_Exercise requirements_: This exercise asks for an exact copy of every entry below, with pictures omitted.

(Records from a data source)

^^^^^^^^^^^^^^^^

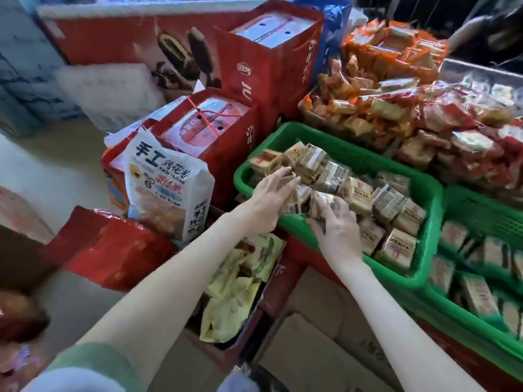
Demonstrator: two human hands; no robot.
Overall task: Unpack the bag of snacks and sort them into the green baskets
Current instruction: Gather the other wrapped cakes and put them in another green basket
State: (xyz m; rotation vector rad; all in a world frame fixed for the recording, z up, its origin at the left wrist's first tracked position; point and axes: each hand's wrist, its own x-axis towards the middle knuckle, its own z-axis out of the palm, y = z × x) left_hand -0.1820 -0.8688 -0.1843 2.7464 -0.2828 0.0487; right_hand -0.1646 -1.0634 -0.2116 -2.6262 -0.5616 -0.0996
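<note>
A green basket in the middle holds several small wrapped beige snack packs. My left hand reaches over its near left rim, fingers stretched out and touching the packs. Close beside it, my right hand grips a few wrapped packs at the basket's near edge. A second green basket at the right holds more packs in rows. Below my arms an open box holds yellow-green wrapped snacks.
A white snack bag stands left of the basket, with red gift boxes and a red bag around it. Piles of orange and red snack packs fill the back right. Cardboard boxes lie at bottom centre.
</note>
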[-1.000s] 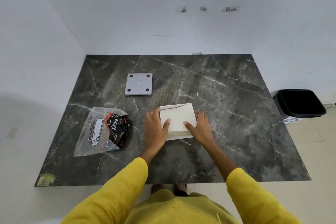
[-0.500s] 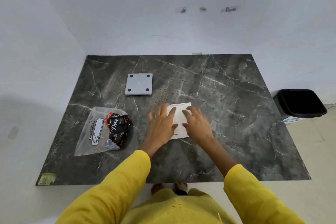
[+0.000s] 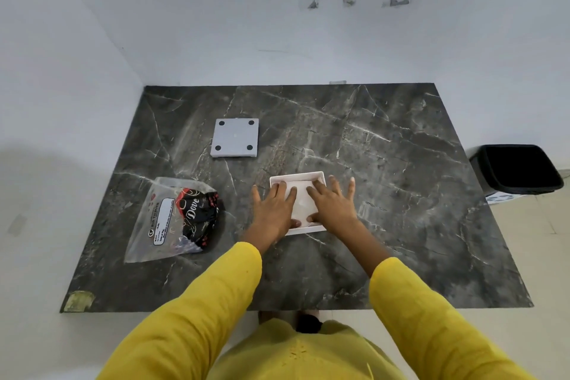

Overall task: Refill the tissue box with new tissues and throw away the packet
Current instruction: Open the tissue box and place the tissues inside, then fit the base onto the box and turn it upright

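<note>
A white square tissue box [image 3: 311, 177] sits open at the middle of the dark marble table [image 3: 385, 194], with white tissues [image 3: 300, 202] inside it. My left hand [image 3: 273, 210] and my right hand [image 3: 334, 205] lie flat, fingers spread, pressing down on the tissues. The box's grey square lid [image 3: 235, 138], with four black feet facing up, lies apart at the back left. The clear plastic packet [image 3: 172, 219] with black and red print lies crumpled to the left of my hands.
A black waste bin [image 3: 521, 170] stands on the floor beyond the table's right edge. White walls close the table at the back and left. A yellowish tape scrap [image 3: 78, 301] sticks to the front left corner.
The stack of tissues stood higher, held at its sides. Both hands moved on top of it and pressed it down into the box, whose rim now shows around them.
</note>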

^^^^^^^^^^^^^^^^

_Task output_:
Demonstrator: two human hands; no robot.
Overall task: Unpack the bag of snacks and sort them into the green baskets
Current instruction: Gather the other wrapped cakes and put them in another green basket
State: (xyz m; rotation vector rad; all in a world frame fixed for the recording, z up, its origin at the left wrist's first tracked position; point and axes: each hand's wrist, its own x-axis towards the middle knuckle, its own z-axis out of the palm, y = z × x) left_hand -0.1820 -0.8688 -0.1843 2.7464 -0.2828 0.0487; right_hand -0.1646 -1.0634 -0.2116 -2.6262 -0.5616 -0.0996
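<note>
A green basket in the middle holds several small wrapped beige snack packs. My left hand reaches over its near left rim, fingers stretched out and touching the packs. Close beside it, my right hand grips a few wrapped packs at the basket's near edge. A second green basket at the right holds more packs in rows. Below my arms an open box holds yellow-green wrapped snacks.
A white snack bag stands left of the basket, with red gift boxes and a red bag around it. Piles of orange and red snack packs fill the back right. Cardboard boxes lie at bottom centre.
</note>
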[-1.000s] 
[-0.500s] 
[+0.000s] 

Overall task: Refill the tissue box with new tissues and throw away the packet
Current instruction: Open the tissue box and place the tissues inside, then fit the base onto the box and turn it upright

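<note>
A white square tissue box [image 3: 311, 177] sits open at the middle of the dark marble table [image 3: 385, 194], with white tissues [image 3: 300, 202] inside it. My left hand [image 3: 273, 210] and my right hand [image 3: 334, 205] lie flat, fingers spread, pressing down on the tissues. The box's grey square lid [image 3: 235, 138], with four black feet facing up, lies apart at the back left. The clear plastic packet [image 3: 172, 219] with black and red print lies crumpled to the left of my hands.
A black waste bin [image 3: 521, 170] stands on the floor beyond the table's right edge. White walls close the table at the back and left. A yellowish tape scrap [image 3: 78, 301] sticks to the front left corner.
The stack of tissues stood higher, held at its sides. Both hands moved on top of it and pressed it down into the box, whose rim now shows around them.
</note>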

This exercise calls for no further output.